In July 2025, Strategy enlarged a planned $500-million Stretch issuance to $2 billion, highlighting investor interest. Some insiders also participated in an offering that offered 11.75%, demonstrating a robust demand for yield-backed investment.
Recent purchases
The latest public acquisition occurred in September 2025 when Strategy purchased 196 BTC at an average cost of $113,048—totaling around $22 million.
Similar to prior buys, this acquisition was financed through common stock sales and preferred stock issuance rather than operational cash or the sale of existing BTC.
Risks, criticisms and what to watch next
Strategy’s dominance as the largest corporate Bitcoin holder brings certain trade-offs.
The company now resembles a leveraged Bitcoin fund, with its stock price largely mirroring Bitcoin’s fluctuations. Moreover, since it finances new BTC acquisitions through equity, convertibles, and preferred stock, existing shareholders face potential dilution risks.
In addition to these vulnerabilities, analysts highlight:
Regulatory risk: Alterations in tax or accounting regulations may undermine the rationale for holding BTC.
Opportunity cost: Billions are invested in a single volatile asset.
Institutional demand uncertainty: The $1 million hypothesis depends on Wall Street actually allocating 10%.

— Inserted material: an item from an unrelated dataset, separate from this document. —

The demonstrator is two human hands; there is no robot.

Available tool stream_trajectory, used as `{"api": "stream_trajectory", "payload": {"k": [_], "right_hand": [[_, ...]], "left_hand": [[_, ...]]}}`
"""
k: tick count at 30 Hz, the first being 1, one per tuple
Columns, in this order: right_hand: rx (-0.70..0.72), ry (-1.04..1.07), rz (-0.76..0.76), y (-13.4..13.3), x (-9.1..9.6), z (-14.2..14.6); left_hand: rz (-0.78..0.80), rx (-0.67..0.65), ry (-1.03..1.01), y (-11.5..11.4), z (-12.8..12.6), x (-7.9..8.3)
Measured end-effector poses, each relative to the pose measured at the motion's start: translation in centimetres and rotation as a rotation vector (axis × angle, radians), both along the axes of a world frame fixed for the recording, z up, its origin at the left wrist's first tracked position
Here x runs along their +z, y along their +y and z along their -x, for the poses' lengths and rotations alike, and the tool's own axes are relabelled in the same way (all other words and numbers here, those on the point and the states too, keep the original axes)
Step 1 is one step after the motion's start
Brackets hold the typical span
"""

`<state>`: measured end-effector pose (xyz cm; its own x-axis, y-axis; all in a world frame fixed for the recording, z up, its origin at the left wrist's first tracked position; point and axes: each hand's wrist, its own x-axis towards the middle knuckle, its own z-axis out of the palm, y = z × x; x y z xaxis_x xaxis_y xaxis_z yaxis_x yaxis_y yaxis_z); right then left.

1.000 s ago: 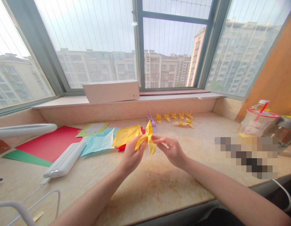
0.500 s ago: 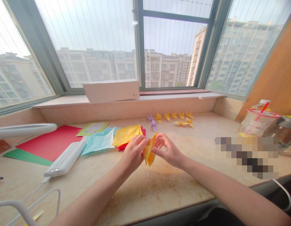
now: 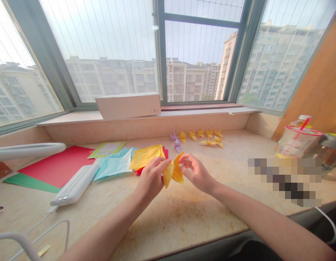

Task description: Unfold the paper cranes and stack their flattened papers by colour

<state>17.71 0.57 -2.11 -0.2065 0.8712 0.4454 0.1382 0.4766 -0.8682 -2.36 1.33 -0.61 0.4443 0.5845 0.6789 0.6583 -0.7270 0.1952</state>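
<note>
Between my hands is a yellow origami crane [image 3: 177, 173], its folded paper flaps spread apart above the counter. My left hand [image 3: 155, 174] pinches the crane's left side between thumb and fingers. On the other side my right hand [image 3: 195, 172] has curled fingers, with its thumb and fingertips at the edge of the right flap. Behind them stands a group of finished yellow cranes [image 3: 192, 135], several in all, along with two purple cranes [image 3: 177, 145].
Left of my hands lie yellow paper sheets [image 3: 146, 156], light blue paper [image 3: 113, 165], red paper [image 3: 57, 165] and a white power bank [image 3: 75, 183] with a cable. A white box [image 3: 128, 106] rests on the window ledge. A lidded cup [image 3: 298, 143] with a red straw stands at right.
The yellow crane has turned and its two flaps are spread wider apart. My right hand has shifted slightly right; my left hand keeps its hold.
</note>
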Motion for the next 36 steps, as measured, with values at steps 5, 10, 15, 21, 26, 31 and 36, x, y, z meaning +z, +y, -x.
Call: {"api": "stream_trajectory", "payload": {"k": [5, 10, 15, 21, 26, 31, 36], "right_hand": [[-0.102, -0.258, 0.028, 0.06, 0.03, -0.11], [-0.072, -0.306, -0.003, -0.04, 0.12, -0.09], [-0.124, -0.229, 0.036, -0.07, 0.24, -0.18], [-0.121, -0.075, 0.099, 0.17, 0.23, -0.06], [-0.171, -0.183, 0.058, 0.27, 0.08, -0.14], [-0.189, -0.272, 0.014, 0.22, 0.17, -0.27], [-0.200, -0.267, 0.002, 0.25, 0.07, -0.34]], "left_hand": [[-0.041, 0.071, 0.048, -0.13, 0.10, -0.07], [-0.027, 0.094, 0.074, -0.22, -0.01, -0.07], [0.065, 0.116, 0.055, -0.25, -0.02, 0.06], [0.141, 0.065, 0.011, 0.18, 0.03, -0.23], [0.002, -0.029, -0.006, 0.58, 0.05, -0.71], [-0.146, -0.118, 0.050, 0.15, -0.39, -0.80], [-0.193, -0.132, 0.123, -0.17, -0.51, -0.60]]}}
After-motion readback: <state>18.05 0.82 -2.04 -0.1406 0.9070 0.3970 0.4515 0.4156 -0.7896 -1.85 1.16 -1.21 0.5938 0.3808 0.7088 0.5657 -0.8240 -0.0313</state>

Nonetheless, the overarching effect is difficult to overlook. Strategy has played a vital role in legitimizing Bitcoin in corporate financial strategies and has accelerated development in custody services, exchange-traded funds (ETFs), and institutional over-the-counter markets.
What to keep an eye on next:
Strategy’s future capital raises and funding models
Regulatory clarity around Bitcoin accounting and taxation
Indicators of large asset managers reallocating assets into Bitcoin.
If these trends materialize, Saylor’s strategy could redefine corporate treasury practices and Bitcoin’s place in global finance.